Guha recently spoke with Dance Magazine about what she's learned from flamenco, what goes into collaborations, her philosophy as a curator and more.
Guha leads Kalamandir Dance Company, a contemporary Indian dance ensemble.
Amber Nicole, Courtesy Guha
What she's looking for in collaborations:
"In a sense, I'm a purist, which is ironic considering my work in combining dance vocabularies. I'm always looking for a collaborator who is rooted in their craft and has a strong sense of identity in their movement. Someone who can find a connection with me based on their deep knowledge of how their form functions in space alone and with other bodies.

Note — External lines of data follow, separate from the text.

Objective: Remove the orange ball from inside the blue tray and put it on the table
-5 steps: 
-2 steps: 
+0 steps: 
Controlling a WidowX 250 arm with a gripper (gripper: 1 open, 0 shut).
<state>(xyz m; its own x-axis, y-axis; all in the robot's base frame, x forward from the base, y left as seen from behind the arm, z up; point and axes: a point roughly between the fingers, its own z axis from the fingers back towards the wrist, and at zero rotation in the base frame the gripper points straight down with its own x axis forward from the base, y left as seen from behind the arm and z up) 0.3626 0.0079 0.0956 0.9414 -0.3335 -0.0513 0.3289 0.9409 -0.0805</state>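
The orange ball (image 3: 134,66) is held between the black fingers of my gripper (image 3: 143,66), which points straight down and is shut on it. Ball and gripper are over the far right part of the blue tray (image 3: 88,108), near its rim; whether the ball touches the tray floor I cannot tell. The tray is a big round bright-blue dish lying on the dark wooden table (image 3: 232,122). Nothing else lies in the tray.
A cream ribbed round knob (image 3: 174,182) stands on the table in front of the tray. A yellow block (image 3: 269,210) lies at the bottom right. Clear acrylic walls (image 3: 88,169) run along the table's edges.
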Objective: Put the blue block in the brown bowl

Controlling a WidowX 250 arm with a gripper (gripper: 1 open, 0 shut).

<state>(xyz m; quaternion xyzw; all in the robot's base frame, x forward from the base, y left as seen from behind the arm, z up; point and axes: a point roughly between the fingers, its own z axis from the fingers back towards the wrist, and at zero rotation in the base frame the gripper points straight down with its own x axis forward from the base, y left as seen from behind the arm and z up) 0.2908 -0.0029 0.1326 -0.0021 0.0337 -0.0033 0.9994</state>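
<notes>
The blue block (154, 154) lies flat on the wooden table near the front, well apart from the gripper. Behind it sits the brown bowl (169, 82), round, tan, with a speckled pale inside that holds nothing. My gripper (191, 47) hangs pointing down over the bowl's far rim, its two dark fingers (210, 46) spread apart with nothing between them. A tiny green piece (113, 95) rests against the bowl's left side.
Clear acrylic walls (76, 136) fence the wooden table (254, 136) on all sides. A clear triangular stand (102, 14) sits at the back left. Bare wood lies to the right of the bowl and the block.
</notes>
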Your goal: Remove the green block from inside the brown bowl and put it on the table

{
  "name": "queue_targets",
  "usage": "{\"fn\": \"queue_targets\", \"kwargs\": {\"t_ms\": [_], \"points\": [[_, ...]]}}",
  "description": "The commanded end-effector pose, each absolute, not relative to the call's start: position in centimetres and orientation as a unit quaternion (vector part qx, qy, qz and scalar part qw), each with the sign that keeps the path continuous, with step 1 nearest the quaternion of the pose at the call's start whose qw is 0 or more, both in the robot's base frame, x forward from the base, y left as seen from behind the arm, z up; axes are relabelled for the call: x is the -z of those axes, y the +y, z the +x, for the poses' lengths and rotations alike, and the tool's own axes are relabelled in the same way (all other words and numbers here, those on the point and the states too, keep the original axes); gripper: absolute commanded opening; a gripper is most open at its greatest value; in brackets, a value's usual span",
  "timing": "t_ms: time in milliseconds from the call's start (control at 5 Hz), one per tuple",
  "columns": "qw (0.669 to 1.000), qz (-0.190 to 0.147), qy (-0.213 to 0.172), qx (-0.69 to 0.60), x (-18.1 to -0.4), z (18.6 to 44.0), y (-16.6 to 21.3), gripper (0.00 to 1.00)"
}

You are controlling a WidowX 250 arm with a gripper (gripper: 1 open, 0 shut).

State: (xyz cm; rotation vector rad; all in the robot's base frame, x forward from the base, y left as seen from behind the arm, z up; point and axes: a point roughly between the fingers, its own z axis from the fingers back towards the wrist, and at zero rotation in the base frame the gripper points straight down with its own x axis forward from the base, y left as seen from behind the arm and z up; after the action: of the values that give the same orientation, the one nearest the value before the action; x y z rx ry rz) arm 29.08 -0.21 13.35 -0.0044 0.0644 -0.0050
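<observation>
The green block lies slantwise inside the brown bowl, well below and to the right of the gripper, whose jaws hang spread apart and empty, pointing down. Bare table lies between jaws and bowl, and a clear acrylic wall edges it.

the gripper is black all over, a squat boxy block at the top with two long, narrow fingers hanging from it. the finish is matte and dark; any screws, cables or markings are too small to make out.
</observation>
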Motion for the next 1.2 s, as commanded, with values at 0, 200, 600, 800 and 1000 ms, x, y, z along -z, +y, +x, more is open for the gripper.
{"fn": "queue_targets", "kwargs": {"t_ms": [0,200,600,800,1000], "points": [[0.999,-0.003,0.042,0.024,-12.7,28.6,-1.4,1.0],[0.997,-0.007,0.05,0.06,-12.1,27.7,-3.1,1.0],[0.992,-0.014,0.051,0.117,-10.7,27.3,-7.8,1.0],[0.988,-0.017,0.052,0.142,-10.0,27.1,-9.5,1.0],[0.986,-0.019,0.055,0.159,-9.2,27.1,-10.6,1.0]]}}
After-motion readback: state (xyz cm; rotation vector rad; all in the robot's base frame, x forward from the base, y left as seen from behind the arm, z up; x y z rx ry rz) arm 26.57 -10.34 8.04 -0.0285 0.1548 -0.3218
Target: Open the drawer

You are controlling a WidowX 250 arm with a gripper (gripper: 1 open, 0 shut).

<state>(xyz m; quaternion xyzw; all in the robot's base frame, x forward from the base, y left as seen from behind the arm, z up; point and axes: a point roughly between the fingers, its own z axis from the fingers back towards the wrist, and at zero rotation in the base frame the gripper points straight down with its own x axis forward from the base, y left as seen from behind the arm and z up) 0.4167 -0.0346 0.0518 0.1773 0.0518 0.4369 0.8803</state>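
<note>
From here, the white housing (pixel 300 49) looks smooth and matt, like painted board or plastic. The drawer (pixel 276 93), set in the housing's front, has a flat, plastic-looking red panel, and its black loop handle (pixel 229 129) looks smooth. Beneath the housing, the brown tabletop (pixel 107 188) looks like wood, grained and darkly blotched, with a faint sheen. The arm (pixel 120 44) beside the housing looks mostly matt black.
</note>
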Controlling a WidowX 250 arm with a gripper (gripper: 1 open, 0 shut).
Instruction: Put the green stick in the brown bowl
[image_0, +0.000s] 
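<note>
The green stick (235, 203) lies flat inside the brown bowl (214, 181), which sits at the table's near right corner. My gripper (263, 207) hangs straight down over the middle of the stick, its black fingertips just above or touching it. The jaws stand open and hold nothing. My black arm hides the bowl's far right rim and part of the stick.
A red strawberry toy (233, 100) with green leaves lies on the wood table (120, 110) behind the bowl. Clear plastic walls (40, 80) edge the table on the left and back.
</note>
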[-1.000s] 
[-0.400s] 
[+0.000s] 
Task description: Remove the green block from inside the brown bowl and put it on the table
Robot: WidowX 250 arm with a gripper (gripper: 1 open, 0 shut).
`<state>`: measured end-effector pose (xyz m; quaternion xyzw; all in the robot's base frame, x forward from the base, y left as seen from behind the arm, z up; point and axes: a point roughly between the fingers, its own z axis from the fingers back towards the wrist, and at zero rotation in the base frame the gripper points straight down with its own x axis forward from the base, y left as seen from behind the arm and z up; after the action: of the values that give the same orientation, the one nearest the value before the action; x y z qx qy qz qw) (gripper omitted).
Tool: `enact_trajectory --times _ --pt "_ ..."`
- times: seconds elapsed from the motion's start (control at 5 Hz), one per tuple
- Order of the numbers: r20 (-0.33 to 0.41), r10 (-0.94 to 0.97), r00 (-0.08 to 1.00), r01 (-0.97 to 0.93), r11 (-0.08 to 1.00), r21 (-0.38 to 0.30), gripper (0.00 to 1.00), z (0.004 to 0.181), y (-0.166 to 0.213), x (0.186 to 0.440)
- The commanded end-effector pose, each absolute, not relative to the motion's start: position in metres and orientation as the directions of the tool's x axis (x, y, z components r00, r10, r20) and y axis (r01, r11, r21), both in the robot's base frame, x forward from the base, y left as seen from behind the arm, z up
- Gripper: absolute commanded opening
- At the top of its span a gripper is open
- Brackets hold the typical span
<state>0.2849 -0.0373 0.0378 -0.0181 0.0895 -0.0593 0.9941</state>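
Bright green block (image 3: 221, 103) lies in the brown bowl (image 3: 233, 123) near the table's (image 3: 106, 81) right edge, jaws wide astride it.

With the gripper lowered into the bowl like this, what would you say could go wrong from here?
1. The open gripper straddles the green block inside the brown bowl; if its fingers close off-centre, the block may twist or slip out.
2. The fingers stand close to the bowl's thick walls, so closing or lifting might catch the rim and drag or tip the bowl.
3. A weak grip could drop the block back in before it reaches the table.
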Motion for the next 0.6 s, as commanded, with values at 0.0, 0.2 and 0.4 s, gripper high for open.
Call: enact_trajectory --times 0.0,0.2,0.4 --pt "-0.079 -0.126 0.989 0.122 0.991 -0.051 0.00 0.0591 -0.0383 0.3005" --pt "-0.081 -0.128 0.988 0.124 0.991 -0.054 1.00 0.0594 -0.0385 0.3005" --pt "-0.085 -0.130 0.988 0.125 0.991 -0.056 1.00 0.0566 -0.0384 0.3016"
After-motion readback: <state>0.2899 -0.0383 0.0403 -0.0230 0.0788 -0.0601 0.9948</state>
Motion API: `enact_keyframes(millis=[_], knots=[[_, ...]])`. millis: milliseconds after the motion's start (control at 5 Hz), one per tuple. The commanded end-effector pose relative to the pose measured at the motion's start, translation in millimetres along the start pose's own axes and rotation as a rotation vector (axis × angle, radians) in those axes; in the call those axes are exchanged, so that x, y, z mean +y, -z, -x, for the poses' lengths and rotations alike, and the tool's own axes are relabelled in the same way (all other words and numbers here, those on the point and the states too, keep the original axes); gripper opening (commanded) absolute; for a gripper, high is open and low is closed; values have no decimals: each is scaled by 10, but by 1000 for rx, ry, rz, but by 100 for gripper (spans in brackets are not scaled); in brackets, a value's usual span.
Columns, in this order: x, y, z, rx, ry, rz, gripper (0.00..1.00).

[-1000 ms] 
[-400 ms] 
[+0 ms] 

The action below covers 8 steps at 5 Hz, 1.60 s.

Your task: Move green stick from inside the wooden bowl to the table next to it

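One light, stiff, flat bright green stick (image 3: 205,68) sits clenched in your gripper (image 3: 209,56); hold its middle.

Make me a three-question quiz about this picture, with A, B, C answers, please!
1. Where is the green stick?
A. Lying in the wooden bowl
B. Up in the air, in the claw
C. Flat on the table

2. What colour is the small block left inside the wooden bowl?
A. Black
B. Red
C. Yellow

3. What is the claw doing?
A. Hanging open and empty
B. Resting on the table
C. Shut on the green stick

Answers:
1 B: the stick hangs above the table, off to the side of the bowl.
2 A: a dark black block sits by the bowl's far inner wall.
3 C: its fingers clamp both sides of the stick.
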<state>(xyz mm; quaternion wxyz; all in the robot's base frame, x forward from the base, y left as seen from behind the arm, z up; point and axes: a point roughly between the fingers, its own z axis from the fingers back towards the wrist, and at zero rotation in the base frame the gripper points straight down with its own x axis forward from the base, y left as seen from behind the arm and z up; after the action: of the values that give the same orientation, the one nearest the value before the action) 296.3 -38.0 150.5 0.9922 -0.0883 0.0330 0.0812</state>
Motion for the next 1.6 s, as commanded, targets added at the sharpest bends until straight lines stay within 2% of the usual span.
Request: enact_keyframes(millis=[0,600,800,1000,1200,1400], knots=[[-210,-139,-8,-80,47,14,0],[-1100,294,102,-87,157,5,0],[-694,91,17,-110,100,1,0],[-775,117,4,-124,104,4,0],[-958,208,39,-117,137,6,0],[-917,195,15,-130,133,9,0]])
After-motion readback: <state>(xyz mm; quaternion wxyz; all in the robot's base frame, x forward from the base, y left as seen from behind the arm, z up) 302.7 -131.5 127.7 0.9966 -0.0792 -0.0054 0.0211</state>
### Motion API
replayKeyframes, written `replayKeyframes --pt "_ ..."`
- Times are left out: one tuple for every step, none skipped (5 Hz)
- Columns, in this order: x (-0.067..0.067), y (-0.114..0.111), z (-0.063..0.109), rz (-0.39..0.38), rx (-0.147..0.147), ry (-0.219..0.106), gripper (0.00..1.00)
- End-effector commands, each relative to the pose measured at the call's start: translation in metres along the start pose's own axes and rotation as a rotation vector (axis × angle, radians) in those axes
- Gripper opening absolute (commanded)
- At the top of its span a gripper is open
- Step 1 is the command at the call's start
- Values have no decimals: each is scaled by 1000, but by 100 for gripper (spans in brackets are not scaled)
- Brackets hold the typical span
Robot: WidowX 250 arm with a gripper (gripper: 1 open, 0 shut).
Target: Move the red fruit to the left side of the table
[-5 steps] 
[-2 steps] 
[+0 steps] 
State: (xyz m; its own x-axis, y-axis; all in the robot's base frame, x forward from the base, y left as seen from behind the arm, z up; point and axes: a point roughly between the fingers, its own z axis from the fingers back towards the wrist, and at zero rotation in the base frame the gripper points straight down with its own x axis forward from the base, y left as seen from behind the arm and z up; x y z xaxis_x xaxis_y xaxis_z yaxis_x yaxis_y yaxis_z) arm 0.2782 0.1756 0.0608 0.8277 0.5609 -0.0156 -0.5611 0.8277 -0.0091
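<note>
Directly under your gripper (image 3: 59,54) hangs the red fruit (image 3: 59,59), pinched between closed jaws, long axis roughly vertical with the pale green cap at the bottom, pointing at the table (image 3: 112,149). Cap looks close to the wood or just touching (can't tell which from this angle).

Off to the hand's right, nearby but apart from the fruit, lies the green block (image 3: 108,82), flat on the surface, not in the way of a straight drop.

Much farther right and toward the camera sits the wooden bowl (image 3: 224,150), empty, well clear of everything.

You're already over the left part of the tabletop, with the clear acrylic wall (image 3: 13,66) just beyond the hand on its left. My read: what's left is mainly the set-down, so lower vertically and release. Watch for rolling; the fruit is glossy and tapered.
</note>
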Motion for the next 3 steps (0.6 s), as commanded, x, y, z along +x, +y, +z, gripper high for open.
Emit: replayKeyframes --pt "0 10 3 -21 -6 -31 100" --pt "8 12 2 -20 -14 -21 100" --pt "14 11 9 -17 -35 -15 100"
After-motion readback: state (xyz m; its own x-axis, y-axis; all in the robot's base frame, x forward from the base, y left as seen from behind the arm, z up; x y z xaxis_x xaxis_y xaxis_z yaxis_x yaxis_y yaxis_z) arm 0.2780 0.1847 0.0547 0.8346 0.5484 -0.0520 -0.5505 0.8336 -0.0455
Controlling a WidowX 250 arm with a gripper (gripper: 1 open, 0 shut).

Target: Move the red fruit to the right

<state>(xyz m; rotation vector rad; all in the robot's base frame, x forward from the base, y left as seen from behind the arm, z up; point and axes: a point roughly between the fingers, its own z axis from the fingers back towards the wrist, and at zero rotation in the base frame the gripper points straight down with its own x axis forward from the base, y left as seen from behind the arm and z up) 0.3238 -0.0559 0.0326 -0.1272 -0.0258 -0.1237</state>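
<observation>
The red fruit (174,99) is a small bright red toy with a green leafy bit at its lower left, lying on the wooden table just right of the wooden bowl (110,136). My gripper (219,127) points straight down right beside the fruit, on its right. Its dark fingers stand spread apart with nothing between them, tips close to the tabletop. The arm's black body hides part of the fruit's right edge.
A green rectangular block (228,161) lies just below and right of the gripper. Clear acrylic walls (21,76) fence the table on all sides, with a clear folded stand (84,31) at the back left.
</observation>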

"I love working with artists who consider breaking rules with me after deeply discussing why those rules exist.
What she's learned from flamenco:
"Studying flamenco taught me about transitions—how one movement thought would enter into the space of another. It also influenced me to question, How do we rise above the tyranny on brown bodies?"
What she gets out of collaborating:
"Collaborating quite simply changed the way I realized my movement styling. For example, with African dancer Omari Wiles, our goal was to create work that embodied a marriage between West African and contemporary folk Indian movement. We experimented with ways in which we entered a beat cycle. I learned how the spirit of the entire body took up the space in between the beats in both worlds."
The importance of sound:
"In Soles of Duende, our styles create both music and movement. Amplifying the histories of our own bodies and our forms of dance through making loud noise in spaces that keep asking us to dance quietly is a form of resistance. Our collaboration allows us to learn about how these migrational forms of dance maintained a wild sense of revolution.'
Her strategy as a curator:
"Curation requires a keen understanding of how different combinations of people and the expertise they bring can communicate with one another in the same space. I aim to invite emotions that activate people toward actionable change."
Her artistic philosophy:
"In developing my unique contemporary movement, I am driven by the notion of the chakra (wheel) and migrational patterns of nomadic bards. The philosophy is rooted in circular forward-moving motion.
"The South Asian diaspora shares one common notion, an idea of 'home.' I'm curious about this concept—how we define "home" within ourselves, within our breath, within our communities, and most of all how "home" changes when our conditions change."